Ariand had run away from her domineering older sister and crossed the peaks in the late winter and arrived in the valley. All she brought with her was her knowledge of herbs, her grandfather’s dagger and her mother’s staff. They had served her well enough on her journey through the mountains, but he little bundle of belongings were hardly the assets needed to start a new life.
The hazel staff was one of a pair, her father’s staff made of yew being considered superior and was thus inherited by Aewand her sister. The ornate carving on the staff was said to be full of mystical meaning. Unfortunately, her parent’s accidental death had occurred before mother could impart all of staff’s meaning to her, but the symbols she did understand she had tattooed to her arms and back. She believed in doing so it would reinforce her link and claim to the “magic” of the staff.
When she arrived in the valley, people gave her a wide berth. A few an interest in this strange newcomer and she was told of a derelict cottage at the edge of the wood that she could move into is she didn’t fear the curse of the place: the last three families who lived there having died.
Two years on, she had repaired the place and was living contentedly enough foraging in the woods and hunting to sustain herself, and occasionaly making a few coins by providing culinary or medicinal herbs to those in need of them.
Aewand could not believe that her sister would desert the guild in the way she had.
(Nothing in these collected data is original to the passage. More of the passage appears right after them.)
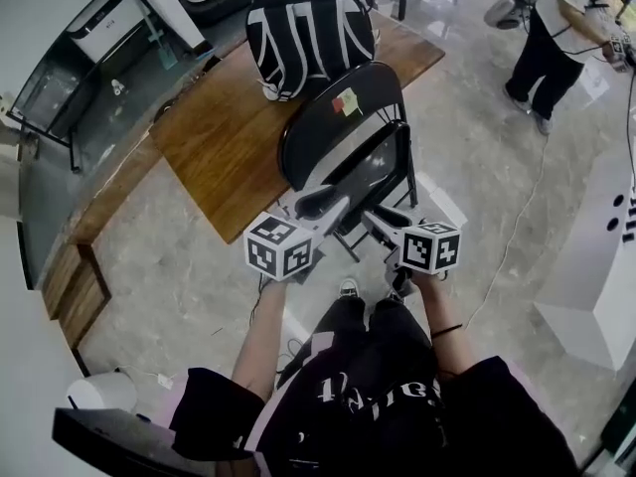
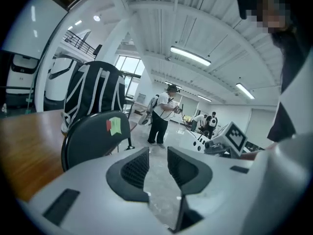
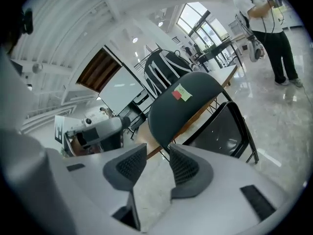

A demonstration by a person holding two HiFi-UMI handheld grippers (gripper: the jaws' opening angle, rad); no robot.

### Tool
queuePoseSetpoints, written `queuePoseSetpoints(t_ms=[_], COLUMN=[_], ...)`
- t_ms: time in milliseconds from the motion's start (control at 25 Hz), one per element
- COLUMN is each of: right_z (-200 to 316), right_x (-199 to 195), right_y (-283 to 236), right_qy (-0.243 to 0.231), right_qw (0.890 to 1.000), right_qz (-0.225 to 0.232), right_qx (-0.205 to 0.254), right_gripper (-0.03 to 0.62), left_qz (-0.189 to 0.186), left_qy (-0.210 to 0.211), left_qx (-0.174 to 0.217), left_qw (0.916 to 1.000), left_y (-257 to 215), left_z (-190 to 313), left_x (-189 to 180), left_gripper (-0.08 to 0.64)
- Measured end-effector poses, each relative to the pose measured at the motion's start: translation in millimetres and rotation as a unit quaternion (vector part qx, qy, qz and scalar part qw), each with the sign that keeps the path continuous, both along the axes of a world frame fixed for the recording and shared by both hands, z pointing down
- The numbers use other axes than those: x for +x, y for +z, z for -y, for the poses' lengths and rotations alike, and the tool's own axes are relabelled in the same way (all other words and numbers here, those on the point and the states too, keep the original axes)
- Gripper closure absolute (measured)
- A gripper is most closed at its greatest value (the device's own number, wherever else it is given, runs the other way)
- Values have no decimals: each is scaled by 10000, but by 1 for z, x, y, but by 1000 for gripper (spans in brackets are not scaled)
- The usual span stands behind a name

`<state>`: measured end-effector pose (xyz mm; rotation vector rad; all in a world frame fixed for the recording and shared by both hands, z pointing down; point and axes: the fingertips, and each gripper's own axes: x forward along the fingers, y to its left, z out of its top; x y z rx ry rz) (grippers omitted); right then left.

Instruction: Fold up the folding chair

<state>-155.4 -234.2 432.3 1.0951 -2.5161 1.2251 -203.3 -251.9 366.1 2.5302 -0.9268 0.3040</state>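
Observation:
The black folding chair point(image 1: 343, 132) stands on the floor against the wooden table, with a red and green sticker on its rounded backrest. Its glossy seat point(image 1: 376, 172) is tipped up steeply inside the frame. My left gripper point(image 1: 328, 207) and right gripper point(image 1: 383, 222) hang side by side just in front of the seat, apart from the chair. Both are open with nothing between their pads. In the left gripper view the backrest point(image 2: 95, 138) lies left of the left gripper point(image 2: 157, 168). In the right gripper view the backrest point(image 3: 183, 106) and seat point(image 3: 220, 131) sit beyond the right gripper point(image 3: 157, 165).
A black backpack with white stripes point(image 1: 308, 33) sits on the wooden table point(image 1: 219, 147) behind the chair. A person point(image 1: 556, 38) stands at the far right with a cable trailing over the marble floor. A white cabinet point(image 1: 601, 266) stands at the right.

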Motion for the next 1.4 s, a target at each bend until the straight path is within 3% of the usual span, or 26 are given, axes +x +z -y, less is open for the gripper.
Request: queuePoseSetpoints(t_ms=[200, 360, 640, 880, 1200, 1400], right_z=[-50, -93, -182, -263, -329, -348], right_x=[18, 34, 73, 95, 62, 31], right_y=[-25, -43, -57, -56, -62, -78], right_qy=[183, 191, -124, -363, -612, -446], right_qw=[9996, 9992, 9991, 9986, 9973, 9975], right_qz=[211, 315, 54, 120, 232, 191], right_qx=[54, 157, 400, 370, 341, 505], right_gripper=[443, 451, 460, 469, 485, 502], left_qz=[-406, -237, -394, -448, -372, -448], left_qy=[-23, 85, -249, -503, -622, -541], left_qx=[-302, -507, -306, -349, -264, -82], left_qw=[9987, 9984, 9984, 9971, 9970, 9975], left_y=[12, 25, 13, 16, 4, -12], left_z=[-61, -110, -190, -283, -353, -374], left_x=[22, 41, 87, 114, 92, 61], left_gripper=[466, 472, 488, 492, 494, 503])
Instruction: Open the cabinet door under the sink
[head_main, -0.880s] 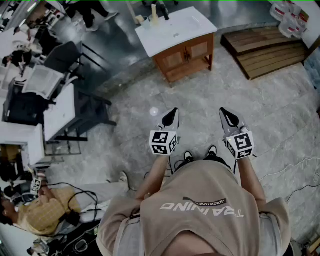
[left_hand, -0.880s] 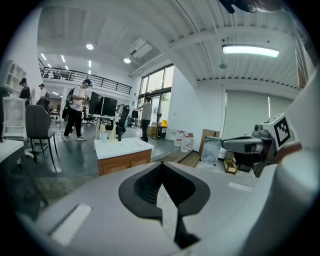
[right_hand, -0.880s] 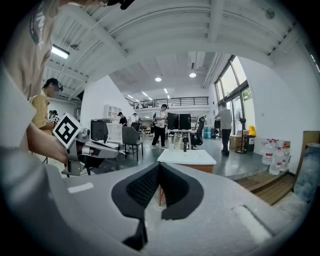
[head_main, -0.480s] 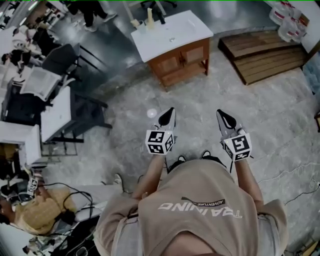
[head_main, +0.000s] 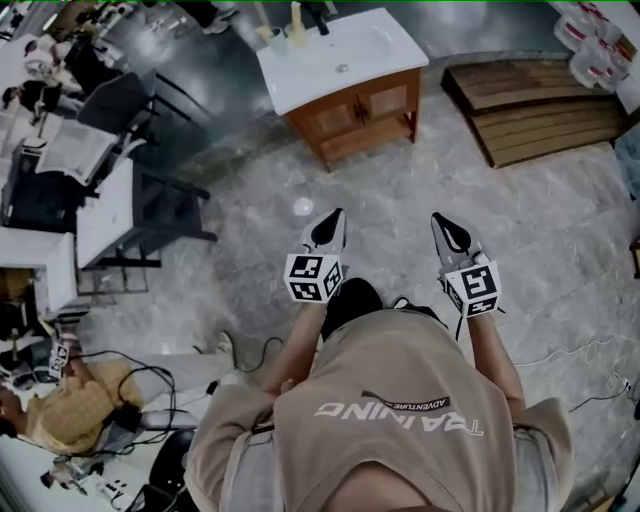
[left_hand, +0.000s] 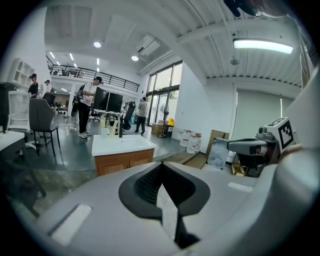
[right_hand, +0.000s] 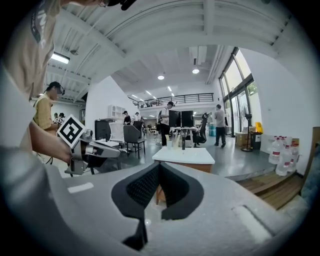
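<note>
Sink cabinet (head_main: 352, 112): stood on the grey stone floor (head_main: 560, 230) at the far side of the head view, well apart from both grippers. Appeared straight ahead in both gripper views.
Cabinet doors (head_main: 365, 108): two wooden doors side by side under the white sink top (head_main: 335, 50). Both lay flush with the front, shut and untouched.
Left gripper (head_main: 330, 222): held in the air over the floor, pointed toward the cabinet and tipped slightly down. Touched nothing.
Left fingers (left_hand: 145, 185): closed tip to tip, with nothing between them.
Right gripper (head_main: 452, 232): held beside the left one and apart from it, aimed the same way. Touched nothing.
Right fingers (right_hand: 142, 187): met at the tips, closed, gripping nothing. Showed a strip of the cabinet's wood through the slit below the tips.
Items on sink top: a few small containers (head_main: 295, 25) stood at the back edge; type not made out.
Wooden platform (head_main: 535, 100): lay on the floor to the right of the cabinet, apart from it.
Water bottles (left_hand: 190, 142): grouped on the floor by the white wall, beyond the cabinet.
Bench (head_main: 100, 215): white, at the left edge, with a dark chair (head_main: 160, 215) just beside it.
Seated person (head_main: 75, 425): sat at lower left, well clear of the cabinet.
</note>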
Not only had she left, but she had taken the hazel staff with her, deminishing her own power by its lack of proximity to the yew staff. She had sent out trackers to find her sister, and to return her or at least the staff but they lost her somewhere in the foothills when a heavy blizzard blew up unexpectedly erasing her tracks and making her pursuers shelter for three days.
That had been two years ago, and Aewand’s control of the guild was slipping because of her deminished power. The return of the hazel staff began to preoccupy her thoughts. This distraction in turn weakened her grip on the guild further.
“Ariand must be found,” she announced at the meeting of the guild’s high council. “I am beside myself with worry. What could have happened to my dear sister?”
There were some sympathetic nods around the table, and her ploy worked wonderfully. The council approved the expenditure of one thousand silver tokens to find and “rescue poor Ariand” who must have fallen into foul hands.
Aewand gave a contented smile as the council departed the chamber. Power would be hers and hers alone! If Mother and Father were not strong enough to stand in her way, who was Ariand to thwart her?